Your assignment
Please tell how many of the lines below contain "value", using only a number.

Input

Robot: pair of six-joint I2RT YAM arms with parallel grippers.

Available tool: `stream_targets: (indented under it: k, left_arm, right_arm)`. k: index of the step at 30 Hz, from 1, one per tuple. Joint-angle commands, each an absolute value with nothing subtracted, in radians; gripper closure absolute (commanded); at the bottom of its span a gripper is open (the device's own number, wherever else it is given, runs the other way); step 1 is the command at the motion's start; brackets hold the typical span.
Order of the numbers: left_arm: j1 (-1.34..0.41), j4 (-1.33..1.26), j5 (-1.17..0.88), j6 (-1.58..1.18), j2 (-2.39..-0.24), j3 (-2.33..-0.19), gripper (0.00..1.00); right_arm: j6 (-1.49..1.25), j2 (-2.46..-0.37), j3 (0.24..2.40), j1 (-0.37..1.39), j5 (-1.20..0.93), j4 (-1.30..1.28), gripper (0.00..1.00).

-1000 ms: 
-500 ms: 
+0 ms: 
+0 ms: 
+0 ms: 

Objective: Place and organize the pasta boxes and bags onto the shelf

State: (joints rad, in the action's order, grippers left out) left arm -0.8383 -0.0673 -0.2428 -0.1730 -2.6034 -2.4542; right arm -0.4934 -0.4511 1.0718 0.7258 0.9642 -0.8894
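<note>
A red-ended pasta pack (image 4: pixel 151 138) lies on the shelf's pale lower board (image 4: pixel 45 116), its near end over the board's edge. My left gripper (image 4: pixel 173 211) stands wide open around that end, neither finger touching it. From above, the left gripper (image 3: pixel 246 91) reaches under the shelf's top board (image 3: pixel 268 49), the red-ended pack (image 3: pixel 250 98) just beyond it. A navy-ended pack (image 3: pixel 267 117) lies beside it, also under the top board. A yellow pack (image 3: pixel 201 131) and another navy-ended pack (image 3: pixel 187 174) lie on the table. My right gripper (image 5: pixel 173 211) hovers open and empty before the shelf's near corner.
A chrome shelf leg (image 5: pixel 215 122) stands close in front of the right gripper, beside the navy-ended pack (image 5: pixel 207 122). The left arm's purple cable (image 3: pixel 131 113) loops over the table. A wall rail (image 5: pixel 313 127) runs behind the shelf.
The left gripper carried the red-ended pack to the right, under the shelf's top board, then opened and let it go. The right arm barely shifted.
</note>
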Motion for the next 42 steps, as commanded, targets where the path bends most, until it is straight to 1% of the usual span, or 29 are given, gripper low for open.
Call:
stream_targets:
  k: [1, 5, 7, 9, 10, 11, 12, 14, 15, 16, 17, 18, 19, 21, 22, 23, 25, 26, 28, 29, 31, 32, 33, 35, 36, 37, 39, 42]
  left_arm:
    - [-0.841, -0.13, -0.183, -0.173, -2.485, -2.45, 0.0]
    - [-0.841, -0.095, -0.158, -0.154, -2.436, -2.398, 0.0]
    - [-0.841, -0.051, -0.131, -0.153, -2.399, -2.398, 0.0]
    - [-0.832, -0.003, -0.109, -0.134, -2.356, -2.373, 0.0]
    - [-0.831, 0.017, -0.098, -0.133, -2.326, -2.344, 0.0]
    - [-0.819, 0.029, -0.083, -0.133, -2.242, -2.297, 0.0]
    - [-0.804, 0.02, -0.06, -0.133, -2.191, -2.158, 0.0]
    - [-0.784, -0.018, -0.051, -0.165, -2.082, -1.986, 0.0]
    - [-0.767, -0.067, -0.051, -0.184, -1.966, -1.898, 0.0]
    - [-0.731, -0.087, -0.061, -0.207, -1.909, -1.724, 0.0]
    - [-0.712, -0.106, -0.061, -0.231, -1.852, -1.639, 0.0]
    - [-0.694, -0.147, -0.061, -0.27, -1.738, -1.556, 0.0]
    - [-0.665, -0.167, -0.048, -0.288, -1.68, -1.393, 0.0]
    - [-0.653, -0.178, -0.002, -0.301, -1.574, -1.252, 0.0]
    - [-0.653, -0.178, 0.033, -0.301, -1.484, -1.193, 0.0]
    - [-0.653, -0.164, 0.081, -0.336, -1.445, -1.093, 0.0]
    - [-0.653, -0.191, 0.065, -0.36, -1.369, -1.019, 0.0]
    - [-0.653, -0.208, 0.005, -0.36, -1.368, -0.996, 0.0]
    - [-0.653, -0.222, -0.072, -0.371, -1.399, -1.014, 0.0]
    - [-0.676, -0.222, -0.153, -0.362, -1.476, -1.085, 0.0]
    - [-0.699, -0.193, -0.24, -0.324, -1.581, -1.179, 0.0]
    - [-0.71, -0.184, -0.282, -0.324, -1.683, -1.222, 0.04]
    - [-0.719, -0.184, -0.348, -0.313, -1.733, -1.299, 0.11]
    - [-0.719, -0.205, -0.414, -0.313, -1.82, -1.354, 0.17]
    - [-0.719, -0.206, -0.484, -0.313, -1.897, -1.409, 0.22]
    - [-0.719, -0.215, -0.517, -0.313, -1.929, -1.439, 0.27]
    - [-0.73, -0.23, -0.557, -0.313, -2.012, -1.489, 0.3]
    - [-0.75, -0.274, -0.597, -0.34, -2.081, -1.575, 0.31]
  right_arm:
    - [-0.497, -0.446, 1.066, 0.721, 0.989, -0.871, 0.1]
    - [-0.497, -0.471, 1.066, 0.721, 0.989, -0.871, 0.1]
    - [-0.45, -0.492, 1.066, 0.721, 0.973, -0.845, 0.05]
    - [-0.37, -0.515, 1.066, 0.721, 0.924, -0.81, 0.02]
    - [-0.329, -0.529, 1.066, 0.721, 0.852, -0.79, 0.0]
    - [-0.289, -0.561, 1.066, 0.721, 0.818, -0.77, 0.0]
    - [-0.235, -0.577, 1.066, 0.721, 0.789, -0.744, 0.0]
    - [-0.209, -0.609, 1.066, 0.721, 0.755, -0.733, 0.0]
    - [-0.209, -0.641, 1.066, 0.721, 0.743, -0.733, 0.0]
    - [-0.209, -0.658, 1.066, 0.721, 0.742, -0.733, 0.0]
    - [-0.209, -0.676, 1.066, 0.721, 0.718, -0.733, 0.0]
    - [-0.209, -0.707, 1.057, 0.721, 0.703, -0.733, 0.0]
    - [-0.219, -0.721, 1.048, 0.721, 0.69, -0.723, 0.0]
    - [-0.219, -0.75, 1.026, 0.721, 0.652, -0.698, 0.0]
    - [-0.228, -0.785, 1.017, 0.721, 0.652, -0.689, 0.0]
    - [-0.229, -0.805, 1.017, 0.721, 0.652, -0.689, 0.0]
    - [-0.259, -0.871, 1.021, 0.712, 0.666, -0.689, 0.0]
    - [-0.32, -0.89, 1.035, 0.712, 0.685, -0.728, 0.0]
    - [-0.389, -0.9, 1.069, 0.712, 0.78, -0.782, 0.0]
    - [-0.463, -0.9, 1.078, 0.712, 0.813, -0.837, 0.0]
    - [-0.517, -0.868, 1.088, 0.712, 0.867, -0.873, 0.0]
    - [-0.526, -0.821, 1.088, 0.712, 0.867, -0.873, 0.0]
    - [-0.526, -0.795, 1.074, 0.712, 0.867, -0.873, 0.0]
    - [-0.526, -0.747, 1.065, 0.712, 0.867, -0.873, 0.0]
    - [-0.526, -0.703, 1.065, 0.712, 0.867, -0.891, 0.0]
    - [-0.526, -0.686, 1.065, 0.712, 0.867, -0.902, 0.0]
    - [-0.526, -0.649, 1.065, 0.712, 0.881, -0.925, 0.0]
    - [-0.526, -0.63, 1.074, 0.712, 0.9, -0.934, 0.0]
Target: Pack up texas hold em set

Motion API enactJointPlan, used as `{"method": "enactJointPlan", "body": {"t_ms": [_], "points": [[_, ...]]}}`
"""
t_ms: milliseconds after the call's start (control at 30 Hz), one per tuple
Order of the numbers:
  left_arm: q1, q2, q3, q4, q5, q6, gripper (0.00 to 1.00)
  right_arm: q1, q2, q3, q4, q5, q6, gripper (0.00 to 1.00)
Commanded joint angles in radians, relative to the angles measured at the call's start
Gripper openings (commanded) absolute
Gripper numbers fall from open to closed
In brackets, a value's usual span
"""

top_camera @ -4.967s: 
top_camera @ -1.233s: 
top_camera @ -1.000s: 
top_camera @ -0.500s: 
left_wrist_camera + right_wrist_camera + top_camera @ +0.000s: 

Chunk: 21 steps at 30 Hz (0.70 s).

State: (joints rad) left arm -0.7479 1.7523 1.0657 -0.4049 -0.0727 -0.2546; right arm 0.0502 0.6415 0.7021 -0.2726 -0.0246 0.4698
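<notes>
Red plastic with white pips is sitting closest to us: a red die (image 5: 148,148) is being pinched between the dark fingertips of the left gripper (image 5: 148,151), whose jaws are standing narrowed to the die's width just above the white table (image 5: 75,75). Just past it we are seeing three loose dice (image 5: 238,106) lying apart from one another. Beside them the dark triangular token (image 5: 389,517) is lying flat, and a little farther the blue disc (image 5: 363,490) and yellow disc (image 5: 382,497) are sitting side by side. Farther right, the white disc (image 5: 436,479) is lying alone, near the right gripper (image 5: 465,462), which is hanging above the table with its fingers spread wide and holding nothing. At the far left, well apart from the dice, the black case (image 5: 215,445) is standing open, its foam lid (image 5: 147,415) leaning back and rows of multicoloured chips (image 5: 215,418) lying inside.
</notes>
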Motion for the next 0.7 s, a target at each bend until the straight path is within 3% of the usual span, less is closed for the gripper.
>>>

Your solution
2